WORK TASK:
Write out again each line of the material below, unchanged, from the first one to the line that holds "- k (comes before".

DATA PROVIDED:
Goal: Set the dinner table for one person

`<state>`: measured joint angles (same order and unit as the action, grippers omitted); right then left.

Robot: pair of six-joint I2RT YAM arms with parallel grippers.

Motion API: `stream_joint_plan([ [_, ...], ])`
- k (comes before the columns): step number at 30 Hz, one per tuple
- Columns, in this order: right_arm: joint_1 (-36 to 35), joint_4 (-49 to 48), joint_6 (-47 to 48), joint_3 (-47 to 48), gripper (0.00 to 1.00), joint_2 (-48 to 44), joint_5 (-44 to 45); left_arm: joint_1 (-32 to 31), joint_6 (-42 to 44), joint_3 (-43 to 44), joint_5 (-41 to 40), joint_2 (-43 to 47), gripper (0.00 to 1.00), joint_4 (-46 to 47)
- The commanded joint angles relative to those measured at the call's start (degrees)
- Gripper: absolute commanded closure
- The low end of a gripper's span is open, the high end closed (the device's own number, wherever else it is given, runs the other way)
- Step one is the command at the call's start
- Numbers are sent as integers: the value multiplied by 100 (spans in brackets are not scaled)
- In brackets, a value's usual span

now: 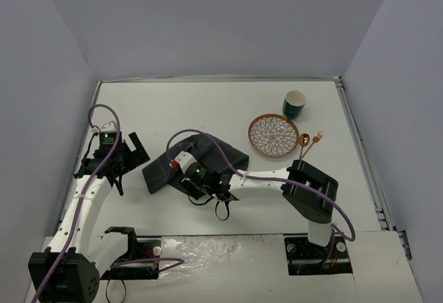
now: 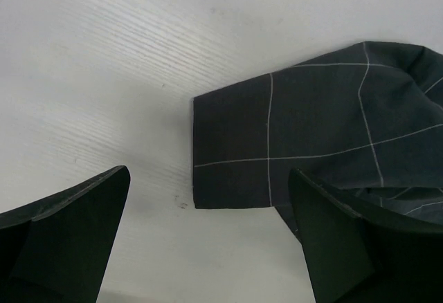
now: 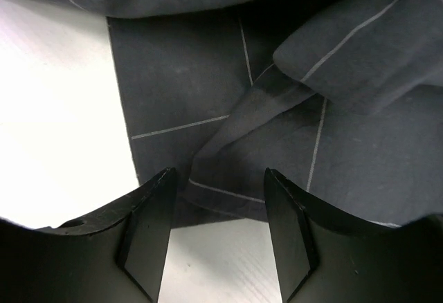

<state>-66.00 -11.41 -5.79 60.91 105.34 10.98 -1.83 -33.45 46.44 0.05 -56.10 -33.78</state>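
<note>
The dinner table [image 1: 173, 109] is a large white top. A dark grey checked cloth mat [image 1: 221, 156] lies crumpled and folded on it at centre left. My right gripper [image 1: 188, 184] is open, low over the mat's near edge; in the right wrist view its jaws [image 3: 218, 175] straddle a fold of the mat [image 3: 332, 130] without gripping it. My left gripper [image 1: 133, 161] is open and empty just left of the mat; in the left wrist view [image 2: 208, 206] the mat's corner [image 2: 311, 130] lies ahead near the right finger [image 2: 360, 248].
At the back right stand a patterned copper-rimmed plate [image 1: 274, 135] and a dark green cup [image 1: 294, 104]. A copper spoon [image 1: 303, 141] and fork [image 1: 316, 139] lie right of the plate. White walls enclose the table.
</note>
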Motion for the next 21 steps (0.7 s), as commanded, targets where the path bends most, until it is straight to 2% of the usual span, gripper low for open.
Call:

TASK RESPONSE:
Goal: Set the dinner table for one person

`<state>`: measured joint angles (same order and unit as the action, grippers omitted); right then left.

Robot: pair of six-joint I2RT YAM arms with parallel grippers.

Motion API: `stream_joint_plan([ [_, ...], ])`
- k (comes before the columns): step number at 30 Hz, one per tuple

The exercise requires nothing more.